The relation between the weight of the car and the difference between the milage-per-gallon in highway and city driving conditions is less clear. On the one hand, urban traffic involves frequent changes in speed in comparison to highway conditions. One may presume that this change in speed is a cause for reduced efficiency in fuel consumption.

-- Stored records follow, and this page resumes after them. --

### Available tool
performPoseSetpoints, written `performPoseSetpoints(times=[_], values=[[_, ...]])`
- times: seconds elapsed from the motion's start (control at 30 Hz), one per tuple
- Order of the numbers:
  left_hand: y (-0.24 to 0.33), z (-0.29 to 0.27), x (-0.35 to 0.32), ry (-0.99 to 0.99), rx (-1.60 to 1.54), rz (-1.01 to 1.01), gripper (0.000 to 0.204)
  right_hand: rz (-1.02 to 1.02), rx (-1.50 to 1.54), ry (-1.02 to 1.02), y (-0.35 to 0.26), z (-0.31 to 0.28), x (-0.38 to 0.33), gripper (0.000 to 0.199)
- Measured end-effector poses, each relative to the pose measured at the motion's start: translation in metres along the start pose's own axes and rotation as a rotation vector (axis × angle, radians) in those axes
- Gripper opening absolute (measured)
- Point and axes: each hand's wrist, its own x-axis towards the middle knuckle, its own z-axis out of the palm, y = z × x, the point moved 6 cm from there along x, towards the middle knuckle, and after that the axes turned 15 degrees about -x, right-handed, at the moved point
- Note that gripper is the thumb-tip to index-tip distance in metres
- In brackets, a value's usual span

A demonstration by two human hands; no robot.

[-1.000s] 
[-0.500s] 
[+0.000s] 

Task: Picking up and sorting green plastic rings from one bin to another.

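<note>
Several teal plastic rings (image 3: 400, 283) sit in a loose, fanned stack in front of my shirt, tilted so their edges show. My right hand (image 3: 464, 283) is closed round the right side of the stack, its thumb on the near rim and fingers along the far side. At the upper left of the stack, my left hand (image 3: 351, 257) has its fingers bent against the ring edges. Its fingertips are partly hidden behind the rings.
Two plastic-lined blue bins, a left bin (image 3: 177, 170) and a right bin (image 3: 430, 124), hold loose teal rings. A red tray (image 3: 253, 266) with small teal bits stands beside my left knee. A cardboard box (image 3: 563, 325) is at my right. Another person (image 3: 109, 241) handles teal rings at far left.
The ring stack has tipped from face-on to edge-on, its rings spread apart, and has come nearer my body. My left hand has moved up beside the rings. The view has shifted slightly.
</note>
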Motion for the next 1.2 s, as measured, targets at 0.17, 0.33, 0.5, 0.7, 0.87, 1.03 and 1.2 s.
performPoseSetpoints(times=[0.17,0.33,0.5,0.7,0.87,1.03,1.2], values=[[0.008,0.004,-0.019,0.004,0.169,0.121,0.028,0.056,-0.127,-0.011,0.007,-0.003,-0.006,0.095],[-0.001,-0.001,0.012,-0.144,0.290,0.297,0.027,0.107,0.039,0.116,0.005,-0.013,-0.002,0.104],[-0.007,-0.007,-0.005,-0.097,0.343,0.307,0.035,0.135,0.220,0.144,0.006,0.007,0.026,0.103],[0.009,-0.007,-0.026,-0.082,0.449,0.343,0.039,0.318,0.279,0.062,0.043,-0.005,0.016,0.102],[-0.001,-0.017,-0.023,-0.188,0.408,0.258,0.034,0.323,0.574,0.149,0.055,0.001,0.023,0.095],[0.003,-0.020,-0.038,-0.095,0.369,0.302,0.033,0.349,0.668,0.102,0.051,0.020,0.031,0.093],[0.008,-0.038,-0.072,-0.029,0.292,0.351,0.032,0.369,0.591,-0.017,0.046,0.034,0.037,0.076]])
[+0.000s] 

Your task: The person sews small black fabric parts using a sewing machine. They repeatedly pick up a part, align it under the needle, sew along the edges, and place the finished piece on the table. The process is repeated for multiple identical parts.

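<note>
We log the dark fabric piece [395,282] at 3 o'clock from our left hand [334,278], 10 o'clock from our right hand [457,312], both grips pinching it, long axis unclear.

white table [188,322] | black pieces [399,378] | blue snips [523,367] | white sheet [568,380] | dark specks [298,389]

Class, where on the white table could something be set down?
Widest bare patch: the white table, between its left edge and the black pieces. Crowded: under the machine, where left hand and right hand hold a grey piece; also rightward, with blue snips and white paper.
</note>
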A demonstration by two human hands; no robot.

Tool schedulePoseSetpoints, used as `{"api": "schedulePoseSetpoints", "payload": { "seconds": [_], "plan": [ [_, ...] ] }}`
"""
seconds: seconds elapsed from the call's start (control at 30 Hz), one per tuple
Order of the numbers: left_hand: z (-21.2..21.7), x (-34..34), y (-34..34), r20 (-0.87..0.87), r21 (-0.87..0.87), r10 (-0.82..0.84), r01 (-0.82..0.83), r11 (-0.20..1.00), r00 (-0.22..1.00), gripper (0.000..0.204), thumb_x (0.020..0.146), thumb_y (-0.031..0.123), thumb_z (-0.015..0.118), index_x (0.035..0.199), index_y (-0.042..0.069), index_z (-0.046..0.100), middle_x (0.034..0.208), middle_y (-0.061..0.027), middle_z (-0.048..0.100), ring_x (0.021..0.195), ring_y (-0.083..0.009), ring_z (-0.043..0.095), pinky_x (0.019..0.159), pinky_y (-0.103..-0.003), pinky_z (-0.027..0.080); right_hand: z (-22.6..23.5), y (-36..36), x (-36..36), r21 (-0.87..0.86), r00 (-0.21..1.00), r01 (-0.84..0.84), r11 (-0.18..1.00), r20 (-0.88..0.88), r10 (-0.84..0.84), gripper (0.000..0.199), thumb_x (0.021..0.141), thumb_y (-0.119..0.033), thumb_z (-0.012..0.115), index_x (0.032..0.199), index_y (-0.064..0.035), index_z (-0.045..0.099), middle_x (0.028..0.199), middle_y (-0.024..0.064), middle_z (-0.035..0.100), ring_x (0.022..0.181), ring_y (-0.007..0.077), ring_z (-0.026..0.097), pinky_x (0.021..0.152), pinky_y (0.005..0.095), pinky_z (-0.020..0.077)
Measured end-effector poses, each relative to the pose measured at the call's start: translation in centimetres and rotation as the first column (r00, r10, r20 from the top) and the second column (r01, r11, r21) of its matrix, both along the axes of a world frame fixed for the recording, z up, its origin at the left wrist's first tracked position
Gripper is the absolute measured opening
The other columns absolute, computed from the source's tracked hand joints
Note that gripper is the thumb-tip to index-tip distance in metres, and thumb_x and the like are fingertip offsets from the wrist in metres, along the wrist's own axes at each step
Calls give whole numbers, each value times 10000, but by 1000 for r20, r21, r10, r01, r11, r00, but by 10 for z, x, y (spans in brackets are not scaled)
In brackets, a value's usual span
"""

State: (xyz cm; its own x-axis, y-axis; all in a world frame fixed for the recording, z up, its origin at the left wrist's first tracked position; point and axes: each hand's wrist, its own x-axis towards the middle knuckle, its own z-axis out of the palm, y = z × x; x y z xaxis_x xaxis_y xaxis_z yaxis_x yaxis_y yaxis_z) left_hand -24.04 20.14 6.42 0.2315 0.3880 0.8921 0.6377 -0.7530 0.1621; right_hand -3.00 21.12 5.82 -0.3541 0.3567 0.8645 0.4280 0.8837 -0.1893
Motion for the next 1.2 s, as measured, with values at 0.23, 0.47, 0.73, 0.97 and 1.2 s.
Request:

If this is the case then one may predict that heavier cars, which require more energy for acceleration, will be associated with a bigger difference between highway and city driving conditions in comparison to lighter cars.

One the other hand, heavier cars do less miles per gallon overall. The difference between two smaller numbers (the milage per gallon in highway and in city conditions for heavier cars) may tend to be smaller than the difference between two larger numbers (the milage per gallon in highway and in city conditions for lighter cars). If this is the case then one may predict that heavier cars will be associated with a smaller difference between highway and city driving conditions in comparison to lighter cars.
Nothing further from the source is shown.